And when I saw her family,
I realized
that when I died,
there wouldn't be anybody...
to mourn me the same way.
As time goes on, then you recognize
that you are a parent to other people
who you work with
or who are friends
or who are related
to you in some way.
So, even though
you haven't your own family,
you have family.
So, I think that's important to me.
My whole life,
I wanted to have a son.
I already had daughters.
I wanted a son
to support me, be my right-hand man.
My son brings me a lot,
just in the way he looks at me.
When we're doing odd jobs...
I try to explain things to him.
I often say to him:
it is said...
that when God...
gave
this child to that family,
the angels asked: "Lord,
"why do You give a handicapped child
to that family?
"They live well.
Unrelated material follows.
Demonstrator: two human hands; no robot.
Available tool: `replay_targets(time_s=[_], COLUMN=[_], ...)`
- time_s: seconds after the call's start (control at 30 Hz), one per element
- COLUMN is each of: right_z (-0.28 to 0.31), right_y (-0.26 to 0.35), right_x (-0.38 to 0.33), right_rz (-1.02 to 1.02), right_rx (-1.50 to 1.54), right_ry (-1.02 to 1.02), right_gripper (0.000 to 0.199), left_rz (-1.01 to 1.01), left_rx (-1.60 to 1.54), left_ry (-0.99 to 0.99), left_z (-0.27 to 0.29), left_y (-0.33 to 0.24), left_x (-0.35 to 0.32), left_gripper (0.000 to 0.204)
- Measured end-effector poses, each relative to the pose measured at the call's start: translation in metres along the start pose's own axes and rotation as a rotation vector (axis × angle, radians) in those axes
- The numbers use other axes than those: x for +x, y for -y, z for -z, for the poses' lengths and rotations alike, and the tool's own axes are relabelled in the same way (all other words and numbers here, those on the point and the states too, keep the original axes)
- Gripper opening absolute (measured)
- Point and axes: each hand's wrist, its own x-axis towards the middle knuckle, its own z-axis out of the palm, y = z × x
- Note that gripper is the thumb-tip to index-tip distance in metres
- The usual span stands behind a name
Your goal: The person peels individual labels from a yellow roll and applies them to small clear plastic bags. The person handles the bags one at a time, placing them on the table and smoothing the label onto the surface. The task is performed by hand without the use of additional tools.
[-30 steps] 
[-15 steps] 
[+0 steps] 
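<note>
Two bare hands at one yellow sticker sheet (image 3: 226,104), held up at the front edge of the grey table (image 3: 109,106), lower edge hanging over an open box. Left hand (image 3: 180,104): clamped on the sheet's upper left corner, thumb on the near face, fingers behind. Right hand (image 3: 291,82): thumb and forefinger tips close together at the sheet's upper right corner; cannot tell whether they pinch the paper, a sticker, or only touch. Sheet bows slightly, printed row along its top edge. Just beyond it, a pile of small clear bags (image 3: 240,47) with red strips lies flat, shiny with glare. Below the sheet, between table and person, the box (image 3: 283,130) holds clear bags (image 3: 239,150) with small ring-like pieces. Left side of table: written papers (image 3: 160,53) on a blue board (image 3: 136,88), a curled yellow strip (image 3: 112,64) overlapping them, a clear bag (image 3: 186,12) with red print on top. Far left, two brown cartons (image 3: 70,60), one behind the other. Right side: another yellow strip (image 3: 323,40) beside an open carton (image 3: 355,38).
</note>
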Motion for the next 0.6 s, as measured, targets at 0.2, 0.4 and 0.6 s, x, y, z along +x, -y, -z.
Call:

They're happy.
"Why do You impose
such a burden on them?"
God replied:
"I chose them
"so that they may teach the child
that I exist,
"that I am omnipresent,
"in the leaves and in the wind."
That's what I tell my son.
I say to him...
I tell him all the time...
I say to him:
"Look, Alyosha."That's a leaf.
"And those are flowers.
"All that makes up
"the happiness of life."
When I'm with Alyocha in the evening,
I say to him:
"Look, son,
those are stars!"
And he
sees them
and he looks at me
with adult eyes.
I get the impression
that he has a spirit
that's much stronger than mine.
It's my son who guides me.
That's why...
now I understand
what love is
and the meaning of love.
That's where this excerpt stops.